You wouldn’t necessarily think that a season of these high-tech productions would work out cheaper than a traditional production, but Terracini says the cost of a traditional opera set sits somewhere above $1 million, and the cost involved in moving a show in and out of the theatre is massive. Only minimal “bump-in” period will be required in the digital winter season, which uses the same 12 LED panels (rented by the company so they can quickly replace them with better quality screens as tech advances) in every production. It will also make co-productions with international companies much more financially attractive.
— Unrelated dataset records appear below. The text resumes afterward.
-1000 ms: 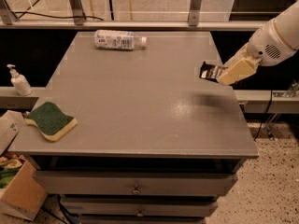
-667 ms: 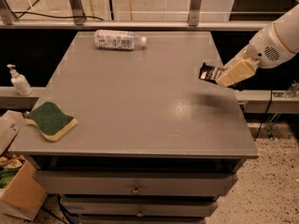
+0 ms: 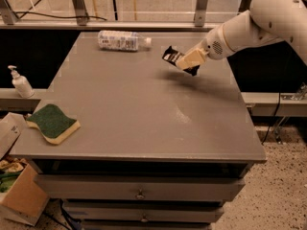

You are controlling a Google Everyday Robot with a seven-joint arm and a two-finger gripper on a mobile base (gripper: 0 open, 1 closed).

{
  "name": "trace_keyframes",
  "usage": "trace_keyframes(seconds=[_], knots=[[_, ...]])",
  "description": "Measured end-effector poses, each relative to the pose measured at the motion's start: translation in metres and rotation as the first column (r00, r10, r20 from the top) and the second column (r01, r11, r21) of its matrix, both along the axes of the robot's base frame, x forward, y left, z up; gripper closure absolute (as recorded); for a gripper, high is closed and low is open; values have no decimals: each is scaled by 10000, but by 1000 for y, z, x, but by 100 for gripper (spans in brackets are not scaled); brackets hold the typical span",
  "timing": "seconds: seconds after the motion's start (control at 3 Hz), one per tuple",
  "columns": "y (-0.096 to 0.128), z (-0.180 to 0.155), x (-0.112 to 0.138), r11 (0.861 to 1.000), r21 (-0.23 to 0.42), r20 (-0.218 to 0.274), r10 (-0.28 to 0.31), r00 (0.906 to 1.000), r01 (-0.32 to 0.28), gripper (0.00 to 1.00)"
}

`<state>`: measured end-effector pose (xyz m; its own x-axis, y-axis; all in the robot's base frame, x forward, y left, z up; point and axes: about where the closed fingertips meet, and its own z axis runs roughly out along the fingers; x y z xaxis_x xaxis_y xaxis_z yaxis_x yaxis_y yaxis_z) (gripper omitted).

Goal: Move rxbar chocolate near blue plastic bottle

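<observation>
The blue plastic bottle (image 3: 123, 40) lies on its side at the far edge of the grey table (image 3: 144, 114), white cap pointing right. My gripper (image 3: 184, 61) hangs over the far right part of the table, shut on the rxbar chocolate (image 3: 171, 55), a black wrapper that sticks out to the left of the cream fingers (image 3: 192, 59). The bar is held above the tabletop, a short way right of the bottle's cap.
A green-and-yellow sponge (image 3: 53, 123) lies at the table's front left corner. A white pump dispenser (image 3: 20, 82) stands on a ledge to the left. A cardboard box (image 3: 19, 195) sits on the floor at the lower left. Drawers (image 3: 140, 188) run under the tabletop.
My gripper has moved left and toward the far edge with the rxbar chocolate in it, closer to the bottle. The bottle and sponge have not moved.
</observation>
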<state>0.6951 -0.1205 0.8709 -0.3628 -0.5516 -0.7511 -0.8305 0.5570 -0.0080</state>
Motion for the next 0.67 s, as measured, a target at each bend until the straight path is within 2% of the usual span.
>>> trace_keyframes(seconds=[0.33, 0.67], knots=[[12, -5, 21, 9996, 256, 316, -161, 9994, 153, 100], [34, -8, 50, 9997, 255, 731, -71, 9973, 53, 100]])
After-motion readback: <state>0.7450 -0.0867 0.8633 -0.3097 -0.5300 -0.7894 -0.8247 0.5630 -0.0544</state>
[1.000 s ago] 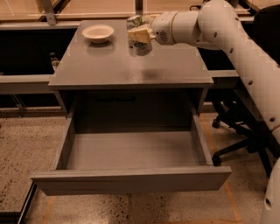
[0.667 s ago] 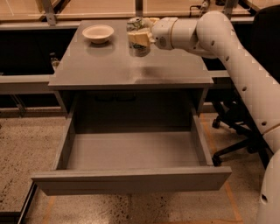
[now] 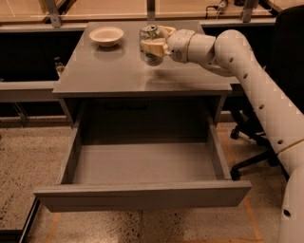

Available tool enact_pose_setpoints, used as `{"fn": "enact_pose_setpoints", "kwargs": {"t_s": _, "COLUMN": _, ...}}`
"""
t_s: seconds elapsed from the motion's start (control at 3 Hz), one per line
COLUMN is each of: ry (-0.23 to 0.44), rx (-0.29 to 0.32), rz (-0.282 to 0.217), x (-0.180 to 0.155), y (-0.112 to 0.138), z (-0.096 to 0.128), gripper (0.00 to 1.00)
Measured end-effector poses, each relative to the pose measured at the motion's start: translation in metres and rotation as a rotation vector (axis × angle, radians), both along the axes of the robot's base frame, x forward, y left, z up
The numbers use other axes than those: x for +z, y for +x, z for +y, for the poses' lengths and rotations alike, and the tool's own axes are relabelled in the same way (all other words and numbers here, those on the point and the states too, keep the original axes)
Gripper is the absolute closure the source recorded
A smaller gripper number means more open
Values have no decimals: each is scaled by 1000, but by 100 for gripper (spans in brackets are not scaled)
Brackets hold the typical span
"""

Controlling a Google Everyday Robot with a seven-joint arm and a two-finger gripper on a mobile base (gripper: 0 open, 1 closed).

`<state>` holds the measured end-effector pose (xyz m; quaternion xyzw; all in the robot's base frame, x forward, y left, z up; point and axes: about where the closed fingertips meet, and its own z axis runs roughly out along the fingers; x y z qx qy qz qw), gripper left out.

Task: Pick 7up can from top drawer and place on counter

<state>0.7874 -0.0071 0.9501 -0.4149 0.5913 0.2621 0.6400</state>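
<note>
The 7up can (image 3: 148, 33), with a silver top and a green and white label, stands upright in my gripper (image 3: 152, 45) over the middle back of the grey counter (image 3: 109, 71). The cream fingers (image 3: 153, 48) are shut around the can's side. The can's bottom is at or just above the counter surface; I cannot tell whether it touches. The white arm reaches in from the right. The top drawer (image 3: 142, 199) is pulled fully open below the counter, and nothing shows inside it.
A white bowl (image 3: 106, 35) sits on the counter's back left, a little left of the can. A black office chair (image 3: 259, 142) stands to the right of the drawer. A tan wooden surface (image 3: 118, 7) runs behind the counter.
My gripper has lowered the can slightly toward the counter while keeping its hold. The drawer and bowl have not moved.
</note>
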Motion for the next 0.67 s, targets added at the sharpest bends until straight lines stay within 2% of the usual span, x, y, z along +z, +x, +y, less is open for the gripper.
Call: {"fn": "enact_pose_setpoints", "kwargs": {"t_s": 0.67, "ry": 70, "rx": -22, "rz": 5, "x": -13, "y": -5, "z": -9, "gripper": 13}}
“With a co-production, you’re usually putting 15 shipping containers on a ship and transporting them all around the world. You’re paying for transport instead of a show. With the panels, you can hire them anywhere, you plug in a USB stick, and there’s the show.”
"What worked in the 19th century doesn’t work in the 21st century."
But it’s more than a purely financial move. It’s an acknowledgement that “what worked in the 19th century doesn’t work in the 21st century,” Terracini says.
Opera used to be a genuinely popular and democratic artform and attracted massive audiences with innovative and spectacular staging. But Terracini says that innovation stagnated, and that for many contemporary audiences seeing an old-fashioned opera set became quaint and a little like “visiting an antiques store”. He says the artform became “arrogant”, and couldn’t keep up with the advancements in film in the 20th century. Now opera is looking to film for a little bit of help, although the way it’s using that technology is entirely different.